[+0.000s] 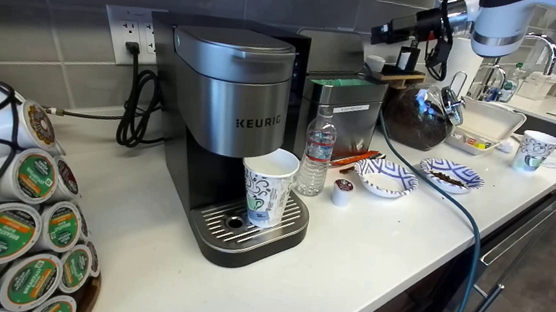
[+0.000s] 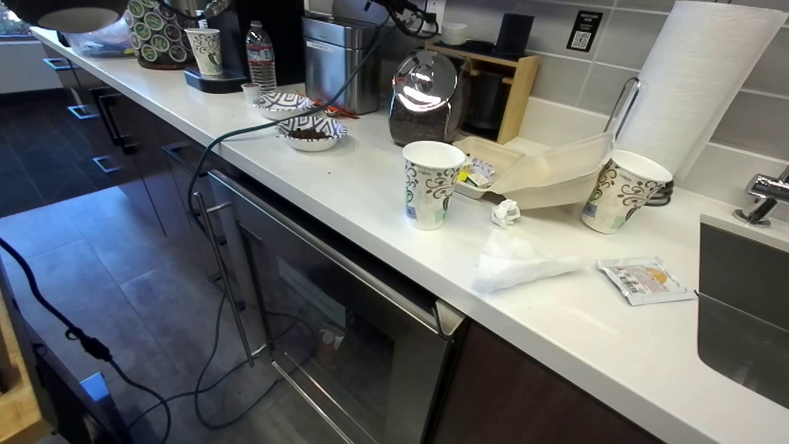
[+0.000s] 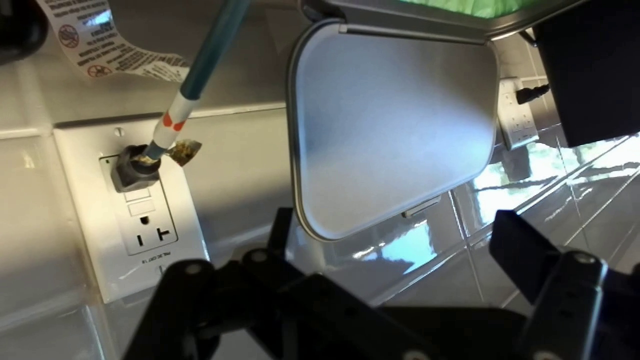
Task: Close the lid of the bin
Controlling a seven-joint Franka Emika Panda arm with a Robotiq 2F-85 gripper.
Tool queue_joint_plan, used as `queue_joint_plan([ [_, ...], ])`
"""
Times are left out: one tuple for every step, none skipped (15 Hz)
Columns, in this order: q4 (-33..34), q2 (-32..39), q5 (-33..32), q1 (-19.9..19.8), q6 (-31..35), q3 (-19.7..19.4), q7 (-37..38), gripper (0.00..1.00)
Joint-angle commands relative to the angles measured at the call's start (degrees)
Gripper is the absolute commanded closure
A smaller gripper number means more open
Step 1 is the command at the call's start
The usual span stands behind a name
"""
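The bin point(image 1: 346, 116) is a boxy steel container with a green liner, behind the coffee maker. It also shows in an exterior view point(image 2: 333, 68). Its lid point(image 1: 336, 52) stands open, tilted up from the back edge. In the wrist view the lid point(image 3: 395, 125) is a flat grey panel with rounded corners, hinged to the bin's rim point(image 3: 420, 27). My gripper point(image 1: 378, 34) is beside the lid's upper edge. In the wrist view the gripper point(image 3: 393, 230) is open with nothing between its fingers. The finger on the left is near a lid corner; I cannot tell whether they touch.
A Keurig coffee maker point(image 1: 243, 93) and water bottle point(image 1: 318, 153) stand by the bin. A glass jar point(image 1: 415, 114) and a wooden stand point(image 2: 518, 92) are on its other side. A tiled wall and a power outlet point(image 3: 135, 205) are behind. A blue cable point(image 1: 462, 213) crosses the counter.
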Motion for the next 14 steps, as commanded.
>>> queue_joint_plan([
  [-1.2, -1.8, -3.3, 0.0, 5.3, 2.0, -2.3, 0.00],
  [-1.5, -2.0, -3.9, 0.0, 7.0, 2.2, -3.2, 0.00],
  [-2.0, -2.1, -4.8, 0.1, 9.5, 2.1, -4.1, 0.00],
  [-2.5, -2.2, -5.6, 0.1, 11.8, 2.0, -4.7, 0.00],
  [-3.0, -2.3, -6.3, 0.2, 13.9, 1.8, -5.4, 0.00],
  [-2.8, -3.1, -8.7, 0.2, 15.1, 2.7, -5.0, 0.00],
  [-3.0, -3.1, -9.6, 0.3, 16.3, 2.5, -4.8, 0.00],
  [-3.2, -3.1, -10.5, 0.3, 17.2, 2.3, -4.5, 0.00],
  [-3.1, -3.3, -11.0, 0.3, 17.0, 2.3, -4.3, 0.00],
  [-3.1, -3.3, -11.5, 0.3, 16.8, 2.1, -3.8, 0.00],
  [-3.1, -3.4, -11.3, 0.3, 15.1, 2.3, -3.4, 0.00],
  [-3.1, -3.6, -11.4, 0.3, 14.5, 2.5, -3.6, 0.00],
  [-3.3, -3.8, -11.4, 0.3, 14.4, 2.6, -3.8, 0.00],
  [-3.4, -4.0, -11.5, 0.3, 14.4, 2.9, -4.3, 0.00],
])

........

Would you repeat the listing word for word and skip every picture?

[+0.000s] 
[+0.000s] 
[+0.000s] 
Task: Close the lid of the bin
Controlling a seven-joint Franka Emika Panda arm with a Robotiq 2F-85 gripper.
Tool queue_joint_plan, used as `queue_joint_plan([ [_, ...], ])`
"""
Times are left out: one tuple for every step, none skipped (15 Hz)
Columns, in this order: q4 (-33..34), q2 (-32..39), q5 (-33..32), q1 (-19.9..19.8), q6 (-31..35), q3 (-19.7..19.4), q7 (-37..38), gripper (0.00..1.00)
Joint-angle commands relative to the angles measured at the call's start (degrees)
Gripper is the absolute commanded closure
A smaller gripper number means more open
Step 1 is the command at the call's start
The usual span stands behind a name
"""
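The bin point(image 1: 346, 116) is a boxy steel container with a green liner, behind the coffee maker. It also shows in an exterior view point(image 2: 333, 68). Its lid point(image 1: 336, 52) stands open, tilted up from the back edge. In the wrist view the lid point(image 3: 395, 125) is a flat grey panel with rounded corners, hinged to the bin's rim point(image 3: 420, 27). My gripper point(image 1: 378, 34) is beside the lid's upper edge. In the wrist view the gripper point(image 3: 393, 230) is open with nothing between its fingers. The finger on the left is near a lid corner; I cannot tell whether they touch.
A Keurig coffee maker point(image 1: 243, 93) and water bottle point(image 1: 318, 153) stand by the bin. A glass jar point(image 1: 415, 114) and a wooden stand point(image 2: 518, 92) are on its other side. A tiled wall and a power outlet point(image 3: 135, 205) are behind. A blue cable point(image 1: 462, 213) crosses the counter.
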Motion for the next 14 steps, as commanded.
>>> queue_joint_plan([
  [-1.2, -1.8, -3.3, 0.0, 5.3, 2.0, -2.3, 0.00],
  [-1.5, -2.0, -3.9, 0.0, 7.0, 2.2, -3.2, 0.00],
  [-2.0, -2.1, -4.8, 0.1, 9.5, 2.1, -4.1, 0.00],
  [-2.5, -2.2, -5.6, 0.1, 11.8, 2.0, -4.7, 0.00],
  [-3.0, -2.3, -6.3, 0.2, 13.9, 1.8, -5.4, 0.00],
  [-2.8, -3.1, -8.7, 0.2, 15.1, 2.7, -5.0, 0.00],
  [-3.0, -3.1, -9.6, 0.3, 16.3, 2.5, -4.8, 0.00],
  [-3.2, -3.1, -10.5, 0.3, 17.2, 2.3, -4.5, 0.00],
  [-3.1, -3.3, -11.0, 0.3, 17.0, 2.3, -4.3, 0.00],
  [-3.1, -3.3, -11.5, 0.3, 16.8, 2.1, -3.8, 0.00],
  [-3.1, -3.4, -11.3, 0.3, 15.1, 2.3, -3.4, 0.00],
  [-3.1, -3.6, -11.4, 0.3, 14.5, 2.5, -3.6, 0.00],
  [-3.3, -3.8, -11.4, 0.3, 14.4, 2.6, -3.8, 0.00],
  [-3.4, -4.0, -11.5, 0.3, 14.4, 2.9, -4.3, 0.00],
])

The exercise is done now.